Also, Graham notes that we were “debating” last night. I was actually asking about his account of the distinction between substance and change, that is, Aristotle’s account of potentiality and actuality. He thinks you can’t think things as relational without falling into Aristotle’s critique of Heraclitus. But you also can’t have monism, either, as Aristotle had previously made clear in the previous section of the Metaphysics. And this all requires a rethinking of time, since Aristotle’s notion of substance necessitates a thinking of time found in the Physics (now time…), a point Heidegger makes well. Having read Graham on this, he doesn’t accede to Aristotle’s view of time and so I’d like to hear more from him (and this is genuine question–not a counter-argument) about how objects relate and what modicum of relation they can’t have on his account…without falling into stasis and oblivion. I don’t think I made that clear. The analogy I’ll try is that we can think this through Nancy’s notion of sense, or partage. An example that comes to mind is the way in which languages evolve through it’s self-differences. In other words, there is a real truth that the Brits and the English are two peoples separated by a common language. Without that “partage” of language, there would be no development of it, and yet, there must be some “touch” or such between them for there to be a relation in the first place.

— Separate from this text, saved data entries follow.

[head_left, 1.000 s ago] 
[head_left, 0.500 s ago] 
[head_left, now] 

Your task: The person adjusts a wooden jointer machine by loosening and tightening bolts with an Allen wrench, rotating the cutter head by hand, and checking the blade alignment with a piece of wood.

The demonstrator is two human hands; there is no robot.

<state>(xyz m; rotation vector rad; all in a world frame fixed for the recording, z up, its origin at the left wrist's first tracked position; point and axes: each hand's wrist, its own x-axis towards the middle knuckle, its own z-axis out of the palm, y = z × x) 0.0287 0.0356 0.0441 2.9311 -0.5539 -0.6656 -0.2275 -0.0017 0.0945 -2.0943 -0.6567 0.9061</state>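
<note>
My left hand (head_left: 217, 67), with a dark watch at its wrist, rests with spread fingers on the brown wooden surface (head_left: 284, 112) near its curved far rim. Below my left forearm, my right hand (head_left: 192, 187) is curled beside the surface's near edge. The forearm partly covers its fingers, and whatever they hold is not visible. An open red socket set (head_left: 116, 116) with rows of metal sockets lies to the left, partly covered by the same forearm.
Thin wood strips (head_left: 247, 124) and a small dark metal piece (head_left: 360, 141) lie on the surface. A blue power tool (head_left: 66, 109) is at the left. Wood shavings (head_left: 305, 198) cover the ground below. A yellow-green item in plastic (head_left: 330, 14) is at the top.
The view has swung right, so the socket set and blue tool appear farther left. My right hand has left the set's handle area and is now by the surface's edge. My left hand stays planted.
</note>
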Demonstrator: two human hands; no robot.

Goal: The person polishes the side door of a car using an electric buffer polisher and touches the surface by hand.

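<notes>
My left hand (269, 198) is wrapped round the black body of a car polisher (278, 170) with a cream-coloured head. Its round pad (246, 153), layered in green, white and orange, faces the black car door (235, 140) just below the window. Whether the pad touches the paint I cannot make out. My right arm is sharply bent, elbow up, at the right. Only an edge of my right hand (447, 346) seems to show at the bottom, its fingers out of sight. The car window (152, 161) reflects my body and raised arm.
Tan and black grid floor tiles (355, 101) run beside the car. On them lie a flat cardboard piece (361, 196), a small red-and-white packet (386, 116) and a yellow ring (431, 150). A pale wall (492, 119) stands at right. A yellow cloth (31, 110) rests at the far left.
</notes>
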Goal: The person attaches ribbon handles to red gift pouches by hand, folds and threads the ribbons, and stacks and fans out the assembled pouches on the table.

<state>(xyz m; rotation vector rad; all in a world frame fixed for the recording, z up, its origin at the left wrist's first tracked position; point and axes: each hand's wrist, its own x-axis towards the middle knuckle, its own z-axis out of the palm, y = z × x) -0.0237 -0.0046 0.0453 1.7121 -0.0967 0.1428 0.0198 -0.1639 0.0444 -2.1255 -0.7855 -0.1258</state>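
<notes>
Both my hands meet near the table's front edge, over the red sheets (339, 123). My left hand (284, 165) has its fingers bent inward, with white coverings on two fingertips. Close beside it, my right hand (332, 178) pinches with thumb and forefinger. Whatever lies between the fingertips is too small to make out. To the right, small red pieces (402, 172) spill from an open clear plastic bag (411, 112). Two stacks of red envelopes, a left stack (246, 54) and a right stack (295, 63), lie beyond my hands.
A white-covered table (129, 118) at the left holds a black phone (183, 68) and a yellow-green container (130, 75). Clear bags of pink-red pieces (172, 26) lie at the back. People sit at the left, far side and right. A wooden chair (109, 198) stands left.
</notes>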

But in the end, I don’t think Graham realizes how much I agree with him.

Conclusion from tomorrow’s paper on Speculative Realism

I’m editing my paper to get it down to the time limits for the CRESC objects conference. Since I don’t publish enough philosophy here, here’s my as-yet-unedited conclusion. I suppose it makes better sense in terms of the whole, though to set this up, I take up the problem of what Meillassoux calls “intuition” as the relation between the phenomenal and chaotic noumenal in his work…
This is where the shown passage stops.